La historia de los Decretos Ley y de los Decretos con Fuerza de Ley tiene una larga data en Chile. Gobernantes de todas las tendencias los han utilizado para imponer a su arbitrio aquellas propuestas que por impopulares o derechamente irracionales, difícilmente pasarían la aprobación del poder legislativo. El dictador Augusto Pinochet utilizó los primeros indiscriminadamente mientras mantenía disuelto el Parlamento. No es para nadie un secreto que las cerca de 150 leyes secretas promulgadas durante la dictadura permitieran al otrora dictador hacer y deshacer un sinnúmero de "iniciativas" que finalmente lo favorecieron a él, a su familia y a sus asesores más directos. Gracias a traspasos de dineros públicos realizados desde el Banco Central o la Tesorería General de la República a cuentas reservadas de las Fuerzas Armadas, los colaboradores -militares y civiles- del régimen militar fueron recompensados en mayor o menor grado por sus servicios a la causa "patriótica" de reestablecer la "normalidad" política en Chile.
Se puede entender que el uso de estos recursos legales sea una práctica habitual de aquellos gobiernos dictatoriales que han suspendido los poderes públicos y adulterado la legalidad constitucional, pero en un contexto democrático el uso de esas mismas facultades por parte del poder Ejecutivo es una afrenta a los prinicipios básicos de una democracia representativa y un atentado a la separación de los poderes del Estado.

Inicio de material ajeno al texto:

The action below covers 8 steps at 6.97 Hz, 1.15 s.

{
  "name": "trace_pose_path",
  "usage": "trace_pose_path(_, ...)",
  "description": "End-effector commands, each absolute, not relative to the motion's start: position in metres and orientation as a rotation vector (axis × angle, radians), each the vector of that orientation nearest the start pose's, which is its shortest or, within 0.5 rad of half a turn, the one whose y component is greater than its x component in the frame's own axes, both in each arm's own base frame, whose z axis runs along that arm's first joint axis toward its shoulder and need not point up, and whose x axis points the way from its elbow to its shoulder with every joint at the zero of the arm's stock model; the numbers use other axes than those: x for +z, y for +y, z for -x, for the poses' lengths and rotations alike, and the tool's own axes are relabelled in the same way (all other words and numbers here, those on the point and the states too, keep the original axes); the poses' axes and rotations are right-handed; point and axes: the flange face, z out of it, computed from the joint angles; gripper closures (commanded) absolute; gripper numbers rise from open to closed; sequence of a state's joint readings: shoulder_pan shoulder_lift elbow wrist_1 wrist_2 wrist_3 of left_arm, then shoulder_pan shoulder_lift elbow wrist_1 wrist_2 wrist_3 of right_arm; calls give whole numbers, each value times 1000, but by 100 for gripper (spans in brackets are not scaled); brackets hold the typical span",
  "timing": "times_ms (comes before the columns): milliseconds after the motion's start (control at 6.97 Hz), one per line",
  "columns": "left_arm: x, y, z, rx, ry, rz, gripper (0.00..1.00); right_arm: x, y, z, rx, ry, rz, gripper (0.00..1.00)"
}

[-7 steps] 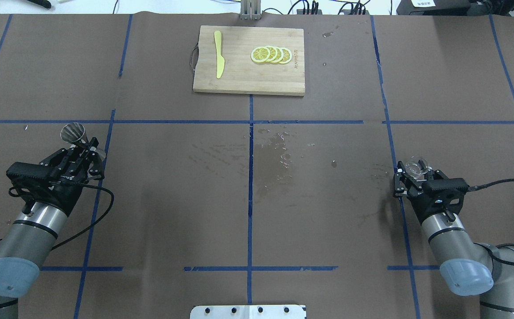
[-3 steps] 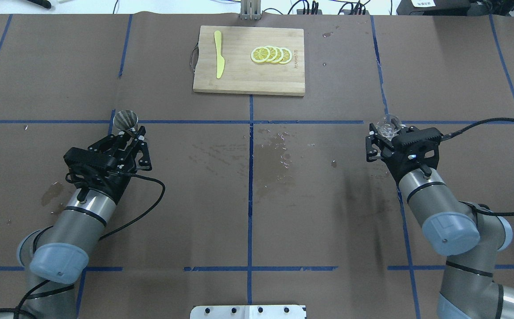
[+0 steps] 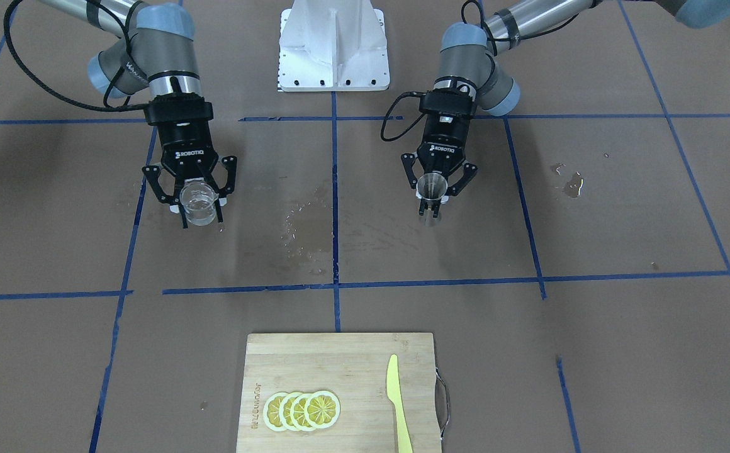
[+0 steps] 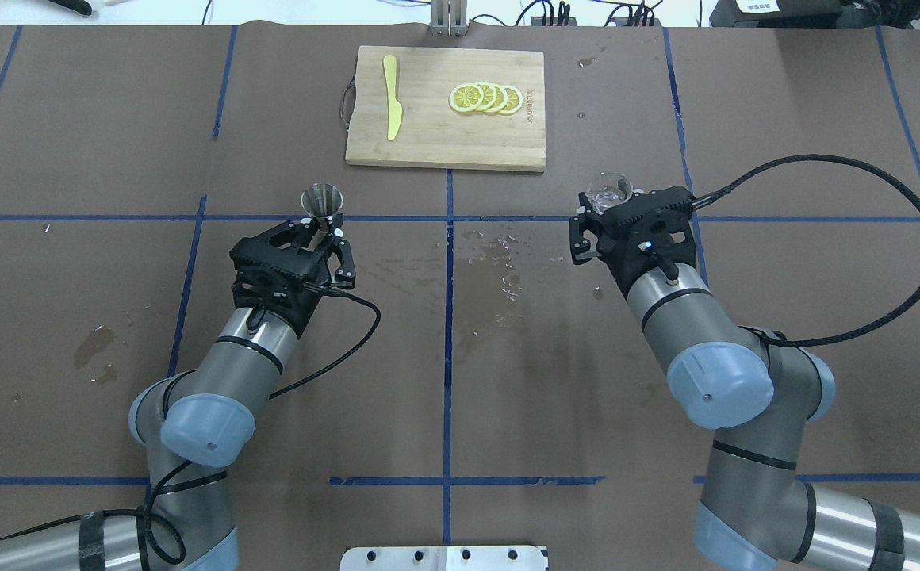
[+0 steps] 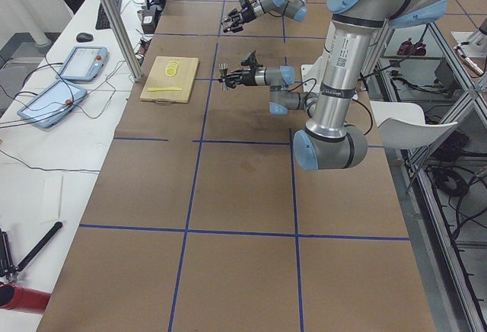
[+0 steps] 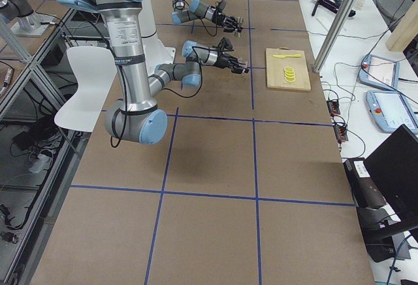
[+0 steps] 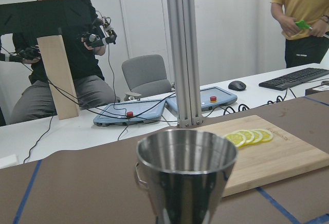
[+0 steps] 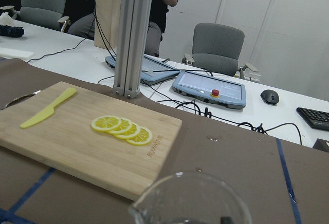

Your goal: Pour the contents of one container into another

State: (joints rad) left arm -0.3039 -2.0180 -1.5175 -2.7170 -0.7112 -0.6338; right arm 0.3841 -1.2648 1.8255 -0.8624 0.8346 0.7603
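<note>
**Stage of the task: both vessels grasped, pour not yet begun.** The left hand (image 4: pixel 319 231) is clenched on the narrow waist of the steel jigger (image 4: pixel 323 198). The jigger is upright, its open cone uppermost. The right hand (image 3: pixel 201 217) is clenched around the clear glass cup (image 3: pixel 198 200), which is also upright. Shadows cast on the brown surface (image 4: pixel 460 381) suggest that both vessels are held clear of it.

The two vessels are well apart, one on either side of the central blue tape line. In the left wrist view the jigger's bowl (image 7: pixel 186 154) shows no liquid near its rim; its depth is hidden. In the right wrist view only the cup's rim and pouring lip (image 8: pixel 190 201) appear, so how full the cup is cannot be told.

Wet marks (image 4: pixel 500 270) lie on the surface between the arms. At the far edge a cutting board (image 4: pixel 444 147) carries lemon slices (image 4: pixel 485 97) and a yellow knife (image 4: pixel 391 107), none of which is involved.

Judged complete: pick-up of both vessels. Judged outstanding: bringing the cup's lip over the jigger's mouth, then tilting the cup.
</note>
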Motion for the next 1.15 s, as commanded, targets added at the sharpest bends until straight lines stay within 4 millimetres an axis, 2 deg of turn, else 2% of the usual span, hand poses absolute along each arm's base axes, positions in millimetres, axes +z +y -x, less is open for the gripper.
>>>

Es por eso que la nueva "propuesta" del Ministerio de Educación de reducir las horas de enseñanza de historia y ciencias sociales en la educación básica y media es una medida aún más totalitaria.
El debate se ha hecho público y ha despertado un inédito interés de la siempre apática ciudadanía y de un grupo de historiadores que se han agrupado en torno al Movimiento por la Historia (http://historiayreforma.wordpress.com). En casos como éste, cuando el interés general está siendo socavado por el uso inescrupuloso de un interés particular y por el capricho de los tecnócratas de la educación -que manejan el currículo escolar desde las oficinas del Ministerio de Educación-, se hace cada vez más necesario interpelar públicamente a quienes están detrás de esta supina e irracional reforma curricular.
Hay preguntas que merecen una respuesta pública a la ciudadanía y que no han sido enfrentadas por las autoridades del Ministerio, a saber, ¿cuáles son los méritos profesionales y las cualidades técnicas de quienes están planeando esta reforma?, ¿qué contenidos serán suprimidos del programa curricular de historia y ciencias sociales? y ¿bajo qué criterios se restarán?
Al mismo tiempo, resulta paradojal que el ministro de Educación -principal artífice de esta reforma- sea un ex colaborador del régimen militar y que su principal asesor sea un historiador "profesional" egresado de la Universidad Católica, institución que costeó "excepcionalmente" su doctorado en Oxford cuando el aludido personaje ya no podía optar a las becas de postgrado otorgadas por el Ministerio de Planificación Nacional (Mideplan). También resulta curioso y contraproducente que este mismo historiador posea un rol tan clave asesorando una reforma de máximo interés nacional a poco tiempo de haber sido "trasladado" del Instituto de Historia de la Universidad Católica por el manejo "poco claro" de fondos públicos provenientes del Congreso Nacional: la misma institución que hoy está siendo pasada por alto en una reforma tan inescrupulosa como quienes la están llevando a cabo.